| ACTIVITY |
What lines in the data hold the string "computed"? Show them.

Dataset items
((

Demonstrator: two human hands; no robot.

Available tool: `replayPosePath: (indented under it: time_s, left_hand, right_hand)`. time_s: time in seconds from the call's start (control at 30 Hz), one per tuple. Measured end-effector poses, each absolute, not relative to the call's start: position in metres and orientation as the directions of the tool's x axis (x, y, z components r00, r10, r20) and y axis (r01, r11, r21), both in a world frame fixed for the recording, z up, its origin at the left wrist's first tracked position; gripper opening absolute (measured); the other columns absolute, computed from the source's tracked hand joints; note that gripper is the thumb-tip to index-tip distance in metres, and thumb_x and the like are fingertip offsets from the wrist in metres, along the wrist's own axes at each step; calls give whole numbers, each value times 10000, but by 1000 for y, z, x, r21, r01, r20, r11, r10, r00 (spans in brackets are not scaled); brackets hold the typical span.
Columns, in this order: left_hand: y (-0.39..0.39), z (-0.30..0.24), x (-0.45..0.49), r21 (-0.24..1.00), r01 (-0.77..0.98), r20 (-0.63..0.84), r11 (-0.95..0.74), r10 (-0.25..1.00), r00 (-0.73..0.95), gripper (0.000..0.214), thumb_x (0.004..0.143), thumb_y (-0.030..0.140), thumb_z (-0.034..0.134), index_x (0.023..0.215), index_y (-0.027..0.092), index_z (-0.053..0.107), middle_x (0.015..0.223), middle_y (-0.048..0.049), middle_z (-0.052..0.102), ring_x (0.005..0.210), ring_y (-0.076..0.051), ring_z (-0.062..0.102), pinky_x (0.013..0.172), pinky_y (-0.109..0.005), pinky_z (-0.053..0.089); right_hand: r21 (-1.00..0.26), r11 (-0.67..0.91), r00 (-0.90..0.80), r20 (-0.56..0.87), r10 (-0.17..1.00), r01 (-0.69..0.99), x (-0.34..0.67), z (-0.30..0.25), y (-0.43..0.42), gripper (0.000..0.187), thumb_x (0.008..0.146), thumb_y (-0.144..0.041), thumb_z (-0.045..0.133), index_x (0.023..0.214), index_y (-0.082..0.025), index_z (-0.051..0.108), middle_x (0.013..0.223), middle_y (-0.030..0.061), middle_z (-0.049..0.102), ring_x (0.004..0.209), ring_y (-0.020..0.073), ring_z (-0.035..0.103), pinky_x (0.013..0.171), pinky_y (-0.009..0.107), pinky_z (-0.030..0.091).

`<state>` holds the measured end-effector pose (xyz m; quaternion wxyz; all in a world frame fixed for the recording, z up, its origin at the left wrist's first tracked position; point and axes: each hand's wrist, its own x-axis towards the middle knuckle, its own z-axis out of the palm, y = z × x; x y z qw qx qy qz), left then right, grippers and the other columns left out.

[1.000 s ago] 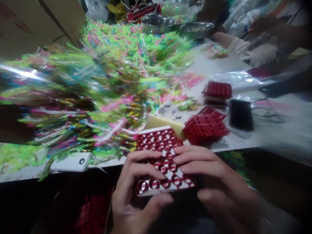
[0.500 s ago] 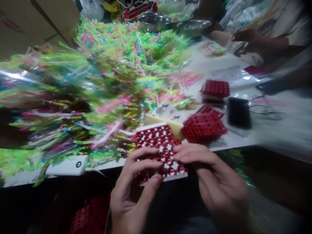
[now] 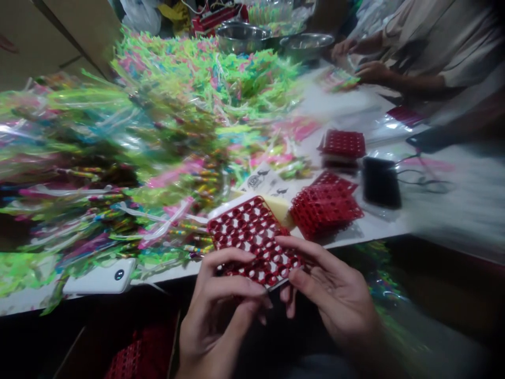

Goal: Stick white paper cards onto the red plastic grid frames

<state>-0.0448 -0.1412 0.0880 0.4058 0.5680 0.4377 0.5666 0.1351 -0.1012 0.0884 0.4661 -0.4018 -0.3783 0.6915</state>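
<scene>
A red plastic grid panel (image 3: 248, 226) with rows of round holes is held up at the table's front edge, with white card showing through and along its upper left edge. My left hand (image 3: 224, 310) grips its near left side, fingers curled over the grid. My right hand (image 3: 335, 287) pinches the right near corner, thumb at the near edge and index finger on the grid. Just beyond lie a yellowish block (image 3: 278, 208) and white printed cards (image 3: 262, 181). To the right sits a stack of similar red grids (image 3: 325, 208).
A pile of green, pink and multicoloured plastic strips (image 3: 189, 79) covers the left and back. A white power bank (image 3: 100, 276) lies at the front edge. Another red stack (image 3: 343, 145) and a black device (image 3: 381, 181) lie right. Metal bowls (image 3: 242, 37) and a co-worker's hands (image 3: 373, 71) are farther back.
The panel has turned and the grid now covers more of the white card. My right thumb has come to its near corner. The co-worker's hands have moved, and the view has shifted slightly.
</scene>
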Motion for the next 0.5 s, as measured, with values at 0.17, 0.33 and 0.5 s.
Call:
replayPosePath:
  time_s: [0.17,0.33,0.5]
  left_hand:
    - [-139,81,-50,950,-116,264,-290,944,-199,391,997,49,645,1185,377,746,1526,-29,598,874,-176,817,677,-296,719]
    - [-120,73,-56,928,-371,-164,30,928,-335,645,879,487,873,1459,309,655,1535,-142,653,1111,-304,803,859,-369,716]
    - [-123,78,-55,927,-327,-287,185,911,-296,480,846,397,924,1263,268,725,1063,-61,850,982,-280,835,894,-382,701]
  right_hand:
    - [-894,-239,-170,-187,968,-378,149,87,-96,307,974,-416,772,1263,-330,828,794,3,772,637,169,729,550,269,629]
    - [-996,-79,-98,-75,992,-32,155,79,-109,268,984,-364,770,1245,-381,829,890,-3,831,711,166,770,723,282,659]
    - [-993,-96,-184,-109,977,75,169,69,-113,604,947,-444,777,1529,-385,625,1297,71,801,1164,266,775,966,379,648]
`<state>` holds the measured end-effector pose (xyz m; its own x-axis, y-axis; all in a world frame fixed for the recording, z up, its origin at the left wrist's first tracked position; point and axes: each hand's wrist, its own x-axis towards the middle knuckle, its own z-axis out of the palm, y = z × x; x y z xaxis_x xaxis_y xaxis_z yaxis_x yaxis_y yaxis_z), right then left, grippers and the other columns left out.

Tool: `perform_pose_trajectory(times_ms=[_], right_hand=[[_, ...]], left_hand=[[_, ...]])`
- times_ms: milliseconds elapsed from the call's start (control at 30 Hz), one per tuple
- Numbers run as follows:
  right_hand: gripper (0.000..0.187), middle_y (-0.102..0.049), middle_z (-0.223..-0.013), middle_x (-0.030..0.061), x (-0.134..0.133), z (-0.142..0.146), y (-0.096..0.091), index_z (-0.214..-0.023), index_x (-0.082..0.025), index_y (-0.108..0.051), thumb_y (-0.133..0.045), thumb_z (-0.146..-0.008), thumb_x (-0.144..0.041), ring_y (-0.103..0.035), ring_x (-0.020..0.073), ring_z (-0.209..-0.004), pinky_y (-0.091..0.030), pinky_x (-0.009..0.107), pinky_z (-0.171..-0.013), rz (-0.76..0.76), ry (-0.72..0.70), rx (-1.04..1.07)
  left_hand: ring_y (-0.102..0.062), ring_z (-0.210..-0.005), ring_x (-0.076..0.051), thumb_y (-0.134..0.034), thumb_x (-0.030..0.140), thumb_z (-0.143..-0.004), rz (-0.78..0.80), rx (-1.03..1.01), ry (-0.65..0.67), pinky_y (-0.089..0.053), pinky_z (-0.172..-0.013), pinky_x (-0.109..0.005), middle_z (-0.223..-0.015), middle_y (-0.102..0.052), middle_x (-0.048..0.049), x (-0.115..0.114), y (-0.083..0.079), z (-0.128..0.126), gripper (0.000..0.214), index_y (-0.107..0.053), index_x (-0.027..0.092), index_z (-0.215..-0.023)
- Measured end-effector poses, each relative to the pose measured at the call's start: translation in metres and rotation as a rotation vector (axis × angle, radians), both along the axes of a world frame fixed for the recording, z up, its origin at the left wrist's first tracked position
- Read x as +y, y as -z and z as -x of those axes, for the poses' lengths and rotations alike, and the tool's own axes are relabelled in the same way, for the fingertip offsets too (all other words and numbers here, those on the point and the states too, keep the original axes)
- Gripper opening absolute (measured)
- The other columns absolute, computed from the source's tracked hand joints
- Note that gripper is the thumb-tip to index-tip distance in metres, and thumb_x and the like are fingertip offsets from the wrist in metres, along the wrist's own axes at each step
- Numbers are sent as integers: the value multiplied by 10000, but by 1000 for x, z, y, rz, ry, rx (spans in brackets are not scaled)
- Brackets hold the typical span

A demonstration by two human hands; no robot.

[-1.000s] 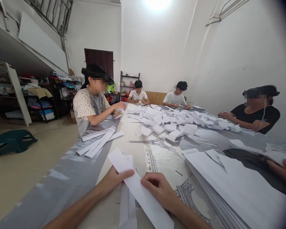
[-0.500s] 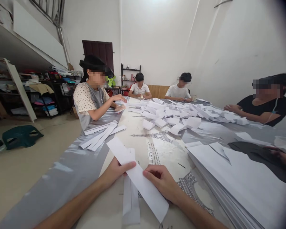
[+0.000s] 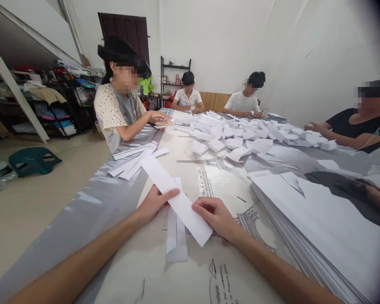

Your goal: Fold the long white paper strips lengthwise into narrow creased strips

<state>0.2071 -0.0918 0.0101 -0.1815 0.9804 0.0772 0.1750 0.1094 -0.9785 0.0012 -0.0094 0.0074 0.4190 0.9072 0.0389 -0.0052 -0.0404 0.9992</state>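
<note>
A long white paper strip [image 3: 174, 198] runs diagonally above the table, held by both my hands. My left hand [image 3: 156, 202] pinches its left edge with thumb on top. My right hand [image 3: 217, 217] grips its right edge with curled fingers. Under the strip lies a folded white paper piece [image 3: 176, 238] on the printed table cover [image 3: 215, 190]. A thick stack of large white sheets [image 3: 319, 230] sits just right of my right hand.
Several folded paper pieces [image 3: 237, 139] are heaped mid-table. Loose white strips [image 3: 136, 162] lie at the left edge. Four people sit round the far end, folding paper. A green stool [image 3: 33, 160] stands on the floor left, shelves behind it.
The camera has tilted down, so everything sits higher in view. The strip has slid forward through my hands, leaving a shorter tail near me.
</note>
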Motion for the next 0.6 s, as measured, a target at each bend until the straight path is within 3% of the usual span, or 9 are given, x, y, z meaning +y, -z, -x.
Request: perform_pose_trajectory(times_ms=[167, 467, 600], right_hand=[[318, -637, -758, 25, 0, -1, 2, -782, -206, -706, -598, -917, -473, -551, 160, -675, -408, 271, -575, -30, 12, -16], [401, -574, -673, 12, 1, -2, 3, -738, -191, -704, -540, -948, -491, -466, 134, -591, -343, 262, -522, -19, -21, -40], [392, -593, -677, 14, -1, -1, 1, -749, -196, -716, -547, -944, -491, -480, 132, -576, -361, 259, -501, -31, -22, -53]], left_hand=[[-447, -526, -131, -744, 448, -776, -73, 110, 74, -350, -517, -253, -563, -494, 19, -7, -8, 0, 337, -583, 179, -652], [-444, -513, -124, -745, 458, -765, -11, 66, 6, -328, -480, -246, -583, -523, 8, -4, -3, 0, 341, -584, 176, -662], [-471, -519, -144, -755, 424, -762, -80, 184, 92, -372, -521, -266, -518, -486, 12, -8, -6, 0, 373, -542, 191, -563]])
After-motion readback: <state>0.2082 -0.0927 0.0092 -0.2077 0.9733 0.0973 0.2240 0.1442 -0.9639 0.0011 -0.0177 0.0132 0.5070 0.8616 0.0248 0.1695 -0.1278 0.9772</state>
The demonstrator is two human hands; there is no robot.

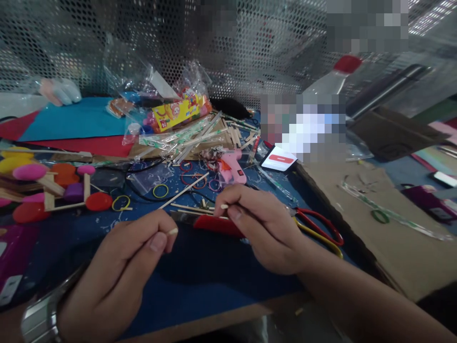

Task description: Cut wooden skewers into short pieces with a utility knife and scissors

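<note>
My left hand [124, 267] is closed in a pinch on a short wooden stick piece [173, 231], whose pale tip shows past the thumb. My right hand [264, 228] is closed as well, pinching another short stick piece [224, 206] at its fingertips. Both hands hover low over a dark blue mat [200, 281]. Just beyond them lies a red-handled cutter [214, 224]. Red and yellow handled scissors [321, 228] lie under my right wrist. A long thin wooden stick [183, 191] rests on the mat in front of the hands.
A pink glue gun [233, 166] sits behind, next to a pile of wooden sticks [200, 138] and plastic bags. Coloured rubber bands [160, 190] are scattered about. Foam shapes on a stick frame [53, 186] stand at left. Brown cardboard [385, 233] covers the right. A red-capped bottle [332, 81] stands at back.
</note>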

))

| SOLVED EXERCISE |
Available tool: `replayPosePath: (indented under it: time_s, left_hand, right_hand)`. time_s: time in seconds from the call's start (control at 30 Hz), one per tuple. Measured end-effector poses, each absolute, not relative to the call's start: position in metres and orientation as the directions of the tool's x axis (x, y, z components r00, r10, r20) and y axis (r01, r11, r21), both in a world frame fixed for the recording, z up, its origin at the left wrist's first tracked position; gripper opening absolute (measured); the other columns absolute, computed from the source's tracked hand joints; note that gripper is the thumb-tip to index-tip distance in metres, and thumb_x and the like are fingertip offsets from the wrist in metres, along the wrist's own axes at each step; calls give whole numbers, each value times 10000, but by 1000 for y, z, x, r21, r01, r20, r11, r10, r00 (spans in brackets are not scaled); brackets hold the typical span.
- The other columns absolute, computed from the source's tracked hand joints

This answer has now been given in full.